*WHAT THE EXERCISE ASKS*: Your task is to retype each line of the data below exactly.

*COLLECTED MATERIAL*:
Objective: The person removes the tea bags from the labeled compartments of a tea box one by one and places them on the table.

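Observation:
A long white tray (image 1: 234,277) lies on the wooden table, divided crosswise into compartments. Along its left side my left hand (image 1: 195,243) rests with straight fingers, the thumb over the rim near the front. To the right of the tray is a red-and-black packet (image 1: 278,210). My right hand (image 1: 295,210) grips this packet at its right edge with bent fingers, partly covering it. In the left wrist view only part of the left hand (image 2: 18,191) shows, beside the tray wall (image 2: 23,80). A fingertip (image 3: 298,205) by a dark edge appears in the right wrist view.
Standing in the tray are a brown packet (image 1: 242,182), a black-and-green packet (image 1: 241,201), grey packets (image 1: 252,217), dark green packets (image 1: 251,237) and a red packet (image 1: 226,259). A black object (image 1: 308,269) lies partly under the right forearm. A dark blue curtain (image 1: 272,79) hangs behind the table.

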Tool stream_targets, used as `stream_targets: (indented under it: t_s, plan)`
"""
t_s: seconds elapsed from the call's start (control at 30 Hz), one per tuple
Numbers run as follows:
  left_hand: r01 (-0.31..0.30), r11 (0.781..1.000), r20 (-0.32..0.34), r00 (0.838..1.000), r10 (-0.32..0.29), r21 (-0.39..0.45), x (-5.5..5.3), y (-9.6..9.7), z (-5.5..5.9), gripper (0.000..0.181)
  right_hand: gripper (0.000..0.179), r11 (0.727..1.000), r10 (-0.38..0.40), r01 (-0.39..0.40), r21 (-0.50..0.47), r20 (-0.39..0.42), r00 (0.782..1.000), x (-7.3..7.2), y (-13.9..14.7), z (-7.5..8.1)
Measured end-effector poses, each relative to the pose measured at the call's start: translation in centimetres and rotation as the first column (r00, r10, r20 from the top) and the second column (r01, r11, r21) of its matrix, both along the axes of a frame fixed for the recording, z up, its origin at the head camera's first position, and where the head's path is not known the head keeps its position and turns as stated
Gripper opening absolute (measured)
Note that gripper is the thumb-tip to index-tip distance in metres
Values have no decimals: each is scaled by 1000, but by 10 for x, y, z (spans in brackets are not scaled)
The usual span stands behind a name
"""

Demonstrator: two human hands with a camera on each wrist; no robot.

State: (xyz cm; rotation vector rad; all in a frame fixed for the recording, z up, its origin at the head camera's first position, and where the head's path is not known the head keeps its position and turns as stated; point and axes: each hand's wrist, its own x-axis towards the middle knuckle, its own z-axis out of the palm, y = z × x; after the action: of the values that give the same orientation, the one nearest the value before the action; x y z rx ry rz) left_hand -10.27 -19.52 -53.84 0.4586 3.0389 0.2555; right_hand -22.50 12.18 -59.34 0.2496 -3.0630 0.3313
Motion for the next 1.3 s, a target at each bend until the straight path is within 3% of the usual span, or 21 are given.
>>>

*SOLVED EXERCISE*:
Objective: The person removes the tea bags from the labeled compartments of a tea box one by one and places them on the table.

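Observation:
A long white tray (image 1: 234,277) lies on the wooden table, divided crosswise into compartments. Along its left side my left hand (image 1: 195,243) rests with straight fingers, the thumb over the rim near the front. To the right of the tray is a red-and-black packet (image 1: 278,210). My right hand (image 1: 295,210) grips this packet at its right edge with bent fingers, partly covering it. In the left wrist view only part of the left hand (image 2: 18,191) shows, beside the tray wall (image 2: 23,80). A fingertip (image 3: 298,205) by a dark edge appears in the right wrist view.
Standing in the tray are a brown packet (image 1: 242,182), a black-and-green packet (image 1: 241,201), grey packets (image 1: 252,217), dark green packets (image 1: 251,237) and a red packet (image 1: 226,259). A black object (image 1: 308,269) lies partly under the right forearm. A dark blue curtain (image 1: 272,79) hangs behind the table.
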
Tool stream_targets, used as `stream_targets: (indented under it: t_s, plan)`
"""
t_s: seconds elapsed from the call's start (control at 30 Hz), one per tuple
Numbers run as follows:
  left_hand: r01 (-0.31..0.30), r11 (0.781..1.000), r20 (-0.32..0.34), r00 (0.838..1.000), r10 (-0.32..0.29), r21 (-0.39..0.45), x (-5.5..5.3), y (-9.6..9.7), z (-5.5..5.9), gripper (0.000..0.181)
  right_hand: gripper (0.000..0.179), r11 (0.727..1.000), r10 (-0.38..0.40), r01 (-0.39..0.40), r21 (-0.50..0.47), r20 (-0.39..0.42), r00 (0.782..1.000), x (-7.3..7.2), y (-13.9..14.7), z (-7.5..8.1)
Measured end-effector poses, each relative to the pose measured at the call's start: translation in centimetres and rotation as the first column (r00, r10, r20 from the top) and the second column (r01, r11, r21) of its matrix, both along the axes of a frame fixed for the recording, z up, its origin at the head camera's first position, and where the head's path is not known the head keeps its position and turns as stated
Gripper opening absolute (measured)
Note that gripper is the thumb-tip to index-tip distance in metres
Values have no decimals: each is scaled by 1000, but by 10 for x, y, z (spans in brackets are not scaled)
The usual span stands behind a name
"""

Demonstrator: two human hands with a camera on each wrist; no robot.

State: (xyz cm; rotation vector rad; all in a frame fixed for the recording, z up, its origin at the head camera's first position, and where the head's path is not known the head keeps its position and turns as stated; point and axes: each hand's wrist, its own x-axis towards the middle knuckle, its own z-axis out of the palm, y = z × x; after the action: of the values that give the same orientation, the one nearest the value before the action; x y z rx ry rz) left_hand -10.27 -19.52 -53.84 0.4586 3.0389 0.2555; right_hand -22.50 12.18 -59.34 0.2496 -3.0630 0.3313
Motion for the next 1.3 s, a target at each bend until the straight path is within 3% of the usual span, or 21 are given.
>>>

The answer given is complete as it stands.